Public tap water was filtered and irradiated by ultraviolet light. Samples of drinking water are analyzed for specified microorganisms once a month and all environmental contaminants once a year according to the Regulation of Quality Criteria for Potable Water and Test. The results of wateranalysis met the allowable standard of this facility.

ENVIRONMENTAL CONDITIONS
- Temperature (°C): 19.5 - 26.7
- Humidity (%): 40.8 - 69.6
- Air changes (per hr): 10 - 15
- Photoperiod (hrs dark / hrs light): 12/12
Route of administration:
oral: gavage
Details on route of administration:
The oral route was chosen to assess the toxicity by oral exposure of the test substance.
Vehicle:
corn oil
Details on oral exposure:
PREPARATION OF DOSING SOLUTIONS:
The test substance was weighed using electronic balances, placed in a container, mixed with a small amount of vehicle to dissolve using a magnetic stirrer, and then the vehicle was gradually added to yield the desired concentrations. The dosing formulations were stored in a refrigerator (4.8–7.1 °C). These dosing formulations were used within 7 days.

VEHICLE
- Justification for use and choice of vehicle: based on preliminary solubility test
- Concentration in vehicle: 0.5 and 500 mg/mL
- Amount of vehicle: 2 mL/kg
Analytical verification of doses or concentrations:
yes
Details on analytical verification of doses or concentrations:
Analyses of the dosing formulations was conducted using a Gas Chromatography (GC-2010 series, Shimadzu Corp., Japan). Samples were taken three times from the middle layer of each dosing formulation prior to dosing and analyzed for verification of dose level concentration.
Duration of treatment / exposure:
Males of the main group were dosed for a total of 49 days (for 2 weeks prior to mating, during 2 weeks of mating and 22 days of post-mating).
Males and females of the recovery groups were dosed for 49 days.
Females of the main group were dosed for 2 weeks prior to mating until Postpartum Day 13. Females showing no evidence of parturition signs were dosed until Gestation Day 25.
Frequency of treatment:
once daily
Dose / conc.:
50 mg/kg bw/day (nominal)
Dose / conc.:
200 mg/kg bw/day (nominal)
Dose / conc.:
800 mg/kg bw/day (nominal)
No. of animals per sex per dose:
Main groups: 12
Recovery groups: 6
Control animals:
yes, concurrent vehicle
Details on study design:
- Dose selection rationale: based on 2-week repeated oral dose range finding study
- Post-exposure recovery period in satellite groups: 2 weeks
Positive control:
No positive control was conducted.
Observations and examinations performed and frequency:
CAGE SIDE OBSERVATIONS: Yes
- Time schedule: daily
- Cage side observations included: general condition, clinical signs, moribundity, mortality and females also signs of abortion and premature birth

DETAILED CLINICAL OBSERVATIONS: Yes
- Time schedule: prior to dosing, once weekly for the dosing and recovery periods
- Detailed clinical observations included: skin, fur, eyes, mucous membranes, occurrence of secretion and excretion, autonomic activity (lacrimation, piloerection, pupil size, unusual respiratory pattern etc.), changes in gait, posture and response to handling, and the presence of clonic or tonic movements, stereotypy (excessive grooming, repetitive circling, etc.) or bizarre behavior (self-mutilation, walking backward, etc.)

BODY WEIGHT: Yes
- Time schedule for examinations: males of main group and males/females of recovery group: just prior to dosing on Day 1 (the first day of dosing), once a week throughout the dosing period and recovery period, the day prior to necropsy and on the day of necropsy (fasted body weights); females of main group: just prior to dosing on Day 1 (the first day of dosing), once a week throughout the dosing period, on Gestation Days 0, 7, 14 and 20, on Postpartum Days 0, 4 and 13, the day prior to necropsy and on the day of necropsy.

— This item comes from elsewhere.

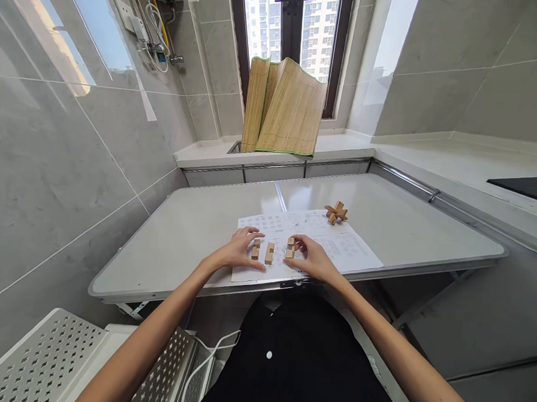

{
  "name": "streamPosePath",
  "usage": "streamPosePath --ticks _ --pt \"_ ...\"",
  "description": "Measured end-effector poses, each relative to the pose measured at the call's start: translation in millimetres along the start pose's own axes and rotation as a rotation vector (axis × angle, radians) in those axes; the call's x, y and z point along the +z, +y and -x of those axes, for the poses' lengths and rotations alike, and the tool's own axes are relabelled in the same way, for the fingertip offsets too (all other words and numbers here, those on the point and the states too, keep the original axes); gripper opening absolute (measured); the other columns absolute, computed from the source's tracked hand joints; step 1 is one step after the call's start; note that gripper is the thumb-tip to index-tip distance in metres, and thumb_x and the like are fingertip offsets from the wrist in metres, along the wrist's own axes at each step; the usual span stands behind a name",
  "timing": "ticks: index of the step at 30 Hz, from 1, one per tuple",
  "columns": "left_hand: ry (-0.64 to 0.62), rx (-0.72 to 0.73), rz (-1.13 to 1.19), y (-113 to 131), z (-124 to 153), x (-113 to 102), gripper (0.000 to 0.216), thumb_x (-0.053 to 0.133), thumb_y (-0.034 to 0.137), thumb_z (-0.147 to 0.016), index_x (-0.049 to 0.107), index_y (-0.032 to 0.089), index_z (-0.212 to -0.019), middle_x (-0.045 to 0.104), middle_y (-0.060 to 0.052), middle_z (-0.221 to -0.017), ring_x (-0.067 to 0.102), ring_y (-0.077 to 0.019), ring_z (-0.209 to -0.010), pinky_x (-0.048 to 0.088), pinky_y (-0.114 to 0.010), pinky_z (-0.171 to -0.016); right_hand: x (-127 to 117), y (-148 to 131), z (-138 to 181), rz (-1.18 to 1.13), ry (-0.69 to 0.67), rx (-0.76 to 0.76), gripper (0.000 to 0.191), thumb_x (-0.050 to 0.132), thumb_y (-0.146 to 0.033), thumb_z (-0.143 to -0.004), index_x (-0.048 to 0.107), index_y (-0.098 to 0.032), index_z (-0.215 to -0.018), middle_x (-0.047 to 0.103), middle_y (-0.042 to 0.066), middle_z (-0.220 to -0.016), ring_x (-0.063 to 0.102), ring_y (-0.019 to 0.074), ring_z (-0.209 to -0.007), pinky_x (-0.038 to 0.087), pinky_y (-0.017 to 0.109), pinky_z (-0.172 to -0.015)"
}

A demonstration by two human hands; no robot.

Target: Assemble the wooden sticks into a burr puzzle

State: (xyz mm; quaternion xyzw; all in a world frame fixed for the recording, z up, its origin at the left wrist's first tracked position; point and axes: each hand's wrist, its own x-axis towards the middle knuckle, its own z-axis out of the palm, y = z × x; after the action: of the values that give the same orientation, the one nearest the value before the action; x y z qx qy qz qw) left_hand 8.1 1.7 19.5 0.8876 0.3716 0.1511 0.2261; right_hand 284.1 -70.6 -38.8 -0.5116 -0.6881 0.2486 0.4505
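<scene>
Grey marble-like tiles wall a smooth white folding table (pixel 181 232) bearing a printed paper sheet (pixel 338 243). Left hand (pixel 241 250) fingers pinch one notched wooden block (pixel 256 249); right hand (pixel 308 257) fingers pinch another block (pixel 290 248); a third block (pixel 270 253) lies between.

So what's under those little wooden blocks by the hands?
Under the wooden blocks lies a printed paper sheet on the white table. The left hand and right hand cover parts of the sheet, so the print beneath them can't be seen.
</scene>
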Motion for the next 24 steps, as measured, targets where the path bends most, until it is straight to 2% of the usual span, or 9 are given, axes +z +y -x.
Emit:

FOOD CONSUMPTION AND COMPOUND INTAKE: Yes
- Food consumption for each animal determined and mean daily diet consumption calculated as g food/kg body weight/day: Food consumption was recorded, individual food consumption was calculated by subtracting the amount of residual feed from the amount presented.
- Compound intake calculated as time-weighted averages from the consumption and body weight gain data: No

FOOD EFFICIENCY: No

OPHTHALMOSCOPIC EXAMINATION: No

HAEMATOLOGY: Yes
- Time schedule for collection of blood: at necropsy
- Anaesthetic used for blood collection: Yes, isoflurane
- Animals fasted: Yes, 18 h
- How many animals: all animals
- Parameters checked in table 1 were examined.

CLINICAL CHEMISTRY: Yes
- Time schedule for collection of blood: at necropsy
- Animals fasted: Yes, 18 h
- How many animals: all animals
- Parameters checked in table 2 were examined.

URINALYSIS: Yes
- Time schedule for collection of urine: two days before necropsy
- Metabolism cages used for collection of urine: Not specified
- Animals fasted: Yes, but free access to drinking water
- Parameters checked in table 3 were examined.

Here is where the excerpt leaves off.